- **Exercise directions**
Word for word, restate all of the records.

[Records drawn from a dataset]
▼▼▼

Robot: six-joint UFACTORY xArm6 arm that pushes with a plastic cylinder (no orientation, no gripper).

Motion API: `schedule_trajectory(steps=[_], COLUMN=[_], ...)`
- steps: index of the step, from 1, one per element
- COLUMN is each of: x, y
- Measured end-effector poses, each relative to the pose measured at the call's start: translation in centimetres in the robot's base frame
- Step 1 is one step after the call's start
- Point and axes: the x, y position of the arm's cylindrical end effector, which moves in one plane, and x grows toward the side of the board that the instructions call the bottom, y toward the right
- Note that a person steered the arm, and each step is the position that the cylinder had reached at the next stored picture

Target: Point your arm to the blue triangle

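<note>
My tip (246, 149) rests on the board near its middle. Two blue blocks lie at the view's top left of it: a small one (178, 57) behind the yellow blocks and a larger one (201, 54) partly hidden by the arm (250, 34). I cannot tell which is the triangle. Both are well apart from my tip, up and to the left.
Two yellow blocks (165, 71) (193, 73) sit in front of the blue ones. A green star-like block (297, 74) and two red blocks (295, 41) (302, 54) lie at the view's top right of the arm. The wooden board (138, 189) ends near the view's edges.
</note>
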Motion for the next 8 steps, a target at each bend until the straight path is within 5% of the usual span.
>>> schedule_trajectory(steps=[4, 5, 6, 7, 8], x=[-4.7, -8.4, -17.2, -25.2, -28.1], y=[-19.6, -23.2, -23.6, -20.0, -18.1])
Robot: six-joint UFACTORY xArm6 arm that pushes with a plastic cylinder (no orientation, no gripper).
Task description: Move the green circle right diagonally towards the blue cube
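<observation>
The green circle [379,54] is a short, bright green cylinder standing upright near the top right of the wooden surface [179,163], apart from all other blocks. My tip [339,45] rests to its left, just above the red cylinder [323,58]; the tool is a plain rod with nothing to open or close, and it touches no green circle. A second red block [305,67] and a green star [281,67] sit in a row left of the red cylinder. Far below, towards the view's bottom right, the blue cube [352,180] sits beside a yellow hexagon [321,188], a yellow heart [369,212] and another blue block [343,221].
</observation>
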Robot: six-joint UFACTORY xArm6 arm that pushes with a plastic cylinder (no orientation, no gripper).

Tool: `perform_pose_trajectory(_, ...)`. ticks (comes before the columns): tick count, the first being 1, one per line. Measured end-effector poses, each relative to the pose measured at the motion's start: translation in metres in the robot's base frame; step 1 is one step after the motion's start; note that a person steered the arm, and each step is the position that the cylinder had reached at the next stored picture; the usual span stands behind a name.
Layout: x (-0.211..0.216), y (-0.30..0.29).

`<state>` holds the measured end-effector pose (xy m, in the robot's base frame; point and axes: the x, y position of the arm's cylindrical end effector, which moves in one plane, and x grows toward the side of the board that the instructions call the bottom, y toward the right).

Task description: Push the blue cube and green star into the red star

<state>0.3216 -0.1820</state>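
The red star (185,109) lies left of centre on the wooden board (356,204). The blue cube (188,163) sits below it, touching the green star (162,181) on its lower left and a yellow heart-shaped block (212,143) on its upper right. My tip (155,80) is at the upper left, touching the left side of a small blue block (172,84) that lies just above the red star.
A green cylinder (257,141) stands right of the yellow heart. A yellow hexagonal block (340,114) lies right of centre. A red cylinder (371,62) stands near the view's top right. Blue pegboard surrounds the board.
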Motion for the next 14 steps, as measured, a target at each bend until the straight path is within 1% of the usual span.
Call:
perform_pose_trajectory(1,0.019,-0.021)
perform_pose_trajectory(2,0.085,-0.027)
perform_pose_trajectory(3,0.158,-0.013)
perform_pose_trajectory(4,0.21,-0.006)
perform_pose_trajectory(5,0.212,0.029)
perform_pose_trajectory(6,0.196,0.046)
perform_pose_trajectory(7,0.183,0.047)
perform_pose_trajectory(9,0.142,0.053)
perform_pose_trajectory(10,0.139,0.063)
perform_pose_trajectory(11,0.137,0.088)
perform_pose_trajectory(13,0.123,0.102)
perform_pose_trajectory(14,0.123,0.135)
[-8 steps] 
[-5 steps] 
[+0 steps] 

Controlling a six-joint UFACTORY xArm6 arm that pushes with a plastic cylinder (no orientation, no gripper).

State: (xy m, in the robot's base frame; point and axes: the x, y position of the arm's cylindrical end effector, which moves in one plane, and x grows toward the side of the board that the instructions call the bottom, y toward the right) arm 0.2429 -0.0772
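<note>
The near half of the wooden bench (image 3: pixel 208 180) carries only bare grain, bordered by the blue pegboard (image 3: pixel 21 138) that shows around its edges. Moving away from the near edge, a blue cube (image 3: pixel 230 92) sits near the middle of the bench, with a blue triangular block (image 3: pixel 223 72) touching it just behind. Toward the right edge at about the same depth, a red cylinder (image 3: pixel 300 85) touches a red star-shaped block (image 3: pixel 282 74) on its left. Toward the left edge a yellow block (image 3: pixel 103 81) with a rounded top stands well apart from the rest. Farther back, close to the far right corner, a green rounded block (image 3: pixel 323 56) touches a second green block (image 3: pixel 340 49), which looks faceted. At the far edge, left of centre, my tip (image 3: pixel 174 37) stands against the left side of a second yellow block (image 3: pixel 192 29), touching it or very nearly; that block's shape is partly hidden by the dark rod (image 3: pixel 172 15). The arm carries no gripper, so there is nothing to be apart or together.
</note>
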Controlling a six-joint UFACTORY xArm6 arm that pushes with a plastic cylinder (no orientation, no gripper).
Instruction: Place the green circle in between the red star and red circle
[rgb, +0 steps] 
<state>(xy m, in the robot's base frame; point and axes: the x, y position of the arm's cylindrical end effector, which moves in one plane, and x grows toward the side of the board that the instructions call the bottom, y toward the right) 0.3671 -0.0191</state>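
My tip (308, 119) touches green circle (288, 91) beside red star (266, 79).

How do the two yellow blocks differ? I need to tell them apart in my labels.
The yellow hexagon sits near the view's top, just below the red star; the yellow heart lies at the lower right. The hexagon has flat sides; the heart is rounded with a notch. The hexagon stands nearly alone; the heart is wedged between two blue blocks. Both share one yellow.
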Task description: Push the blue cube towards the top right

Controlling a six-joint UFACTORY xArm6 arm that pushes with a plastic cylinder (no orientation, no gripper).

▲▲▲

- **Solution to this problem**
Robot: six-joint UFACTORY xArm6 arm that pushes with a plastic cylinder (no orientation, no gripper).

Motion API: `schedule_trajectory(steps=[_], COLUMN=[_], ...)`
- steps: index of the step, from 1, one per element
- COLUMN is each of: x, y
- Measured end-effector poses, each relative to the pose measured at the call's start: translation in centimetres in the robot's base frame
- Step 1 is one step after the call's start
- Point and axes: the x, y position of the arm's cylindrical end effector, which moves in one plane, and x grows toward the side of the board that the instructions call the bottom, y toward the right
- Note that a person steered the arm, and each step is the position that the cylinder had reached at the next stored picture

Target: Point your arm to the blue triangle

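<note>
My tip (246, 149) rests on the board near its middle. Two blue blocks lie at the view's top left of it: a small one (178, 57) behind the yellow blocks and a larger one (201, 54) partly hidden by the arm (250, 34). I cannot tell which is the triangle. Both are well apart from my tip, up and to the left.
Two yellow blocks (165, 71) (193, 73) sit in front of the blue ones. A green star-like block (297, 74) and two red blocks (295, 41) (302, 54) lie at the view's top right of the arm. The wooden board (138, 189) ends near the view's edges.
</note>
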Motion for the next 8 steps, a target at each bend until the straight path is within 5% of the usual span.
>>> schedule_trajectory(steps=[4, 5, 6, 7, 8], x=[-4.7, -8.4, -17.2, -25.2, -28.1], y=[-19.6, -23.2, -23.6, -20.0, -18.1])
Robot: six-joint UFACTORY xArm6 arm that pushes with a plastic cylinder (no orientation, no gripper).
Task description: Move the green circle right diagonally towards the blue cube
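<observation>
The green circle [379,54] is a short, bright green cylinder standing upright near the top right of the wooden surface [179,163], apart from all other blocks. My tip [339,45] rests to its left, just above the red cylinder [323,58]; the tool is a plain rod with nothing to open or close, and it touches no green circle. A second red block [305,67] and a green star [281,67] sit in a row left of the red cylinder. Far below, towards the view's bottom right, the blue cube [352,180] sits beside a yellow hexagon [321,188], a yellow heart [369,212] and another blue block [343,221].
</observation>
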Robot: six-joint UFACTORY xArm6 arm that pushes with a plastic cylinder (no orientation, no gripper).

Tool: `perform_pose_trajectory(_, ...)`. ticks (comes before the columns): tick count, the first being 1, one per line. Measured end-effector poses, each relative to the pose measured at the motion's start: translation in metres in the robot's base frame; step 1 is one step after the motion's start; note that a person steered the arm, and each step is the position that the cylinder had reached at the next stored picture; the usual span stands behind a name.
Layout: x (-0.211..0.216), y (-0.30..0.29).

`<state>` holds the measured end-effector pose (xy m, in the robot's base frame; point and axes: the x, y position of the arm's cylindrical end effector, which moves in one plane, and x grows toward the side of the board that the instructions call the bottom, y toward the right).

Task description: Push the blue cube and green star into the red star

<state>0.3216 -0.1820</state>
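The red star (185,109) lies left of centre on the wooden board (356,204). The blue cube (188,163) sits below it, touching the green star (162,181) on its lower left and a yellow heart-shaped block (212,143) on its upper right. My tip (155,80) is at the upper left, touching the left side of a small blue block (172,84) that lies just above the red star.
A green cylinder (257,141) stands right of the yellow heart. A yellow hexagonal block (340,114) lies right of centre. A red cylinder (371,62) stands near the view's top right. Blue pegboard surrounds the board.
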Motion for the next 14 steps, as measured, a target at each bend until the straight path is within 1% of the usual span.
Call:
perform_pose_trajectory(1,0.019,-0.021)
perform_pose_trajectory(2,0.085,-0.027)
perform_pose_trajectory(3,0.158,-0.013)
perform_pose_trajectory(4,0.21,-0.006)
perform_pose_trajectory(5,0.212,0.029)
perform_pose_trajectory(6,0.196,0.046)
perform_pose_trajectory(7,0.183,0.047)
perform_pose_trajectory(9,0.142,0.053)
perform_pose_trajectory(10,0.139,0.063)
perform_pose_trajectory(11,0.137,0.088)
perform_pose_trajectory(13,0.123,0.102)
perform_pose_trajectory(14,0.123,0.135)
[-8 steps] 
[-5 steps] 
[+0 steps] 

Controlling a six-joint UFACTORY xArm6 arm that pushes with a plastic cylinder (no orientation, no gripper).

State: (xy m, in the robot's base frame; point and axes: the x, y position of the arm's cylindrical end effector, which moves in one plane, and x grows toward the side of the board that the instructions call the bottom, y toward the right) arm 0.2429 -0.0772
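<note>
The near half of the wooden bench (image 3: pixel 208 180) carries only bare grain, bordered by the blue pegboard (image 3: pixel 21 138) that shows around its edges. Moving away from the near edge, a blue cube (image 3: pixel 230 92) sits near the middle of the bench, with a blue triangular block (image 3: pixel 223 72) touching it just behind. Toward the right edge at about the same depth, a red cylinder (image 3: pixel 300 85) touches a red star-shaped block (image 3: pixel 282 74) on its left. Toward the left edge a yellow block (image 3: pixel 103 81) with a rounded top stands well apart from the rest. Farther back, close to the far right corner, a green rounded block (image 3: pixel 323 56) touches a second green block (image 3: pixel 340 49), which looks faceted. At the far edge, left of centre, my tip (image 3: pixel 174 37) stands against the left side of a second yellow block (image 3: pixel 192 29), touching it or very nearly; that block's shape is partly hidden by the dark rod (image 3: pixel 172 15). The arm carries no gripper, so there is nothing to be apart or together.
</note>
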Controlling a six-joint UFACTORY xArm6 arm that pushes with a plastic cylinder (no orientation, no gripper).
Instruction: Place the green circle in between the red star and red circle
[rgb, +0 steps] 
<state>(xy m, in the robot's base frame; point and axes: the x, y position of the arm's cylindrical end effector, which moves in one plane, and x grows toward the side of the board that the instructions call the bottom, y toward the right) 0.3671 -0.0191</state>
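My tip (308, 119) touches green circle (288, 91) beside red star (266, 79).

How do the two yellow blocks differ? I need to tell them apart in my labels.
The yellow hexagon sits near the view's top, just below the red star; the yellow heart lies at the lower right. The hexagon has flat sides; the heart is rounded with a notch. The hexagon stands nearly alone; the heart is wedged between two blue blocks. Both share one yellow.
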Task description: Push the blue cube towards the top right

Controlling a six-joint UFACTORY xArm6 arm that pushes with a plastic cylinder (no orientation, no gripper).

That concludes the answer.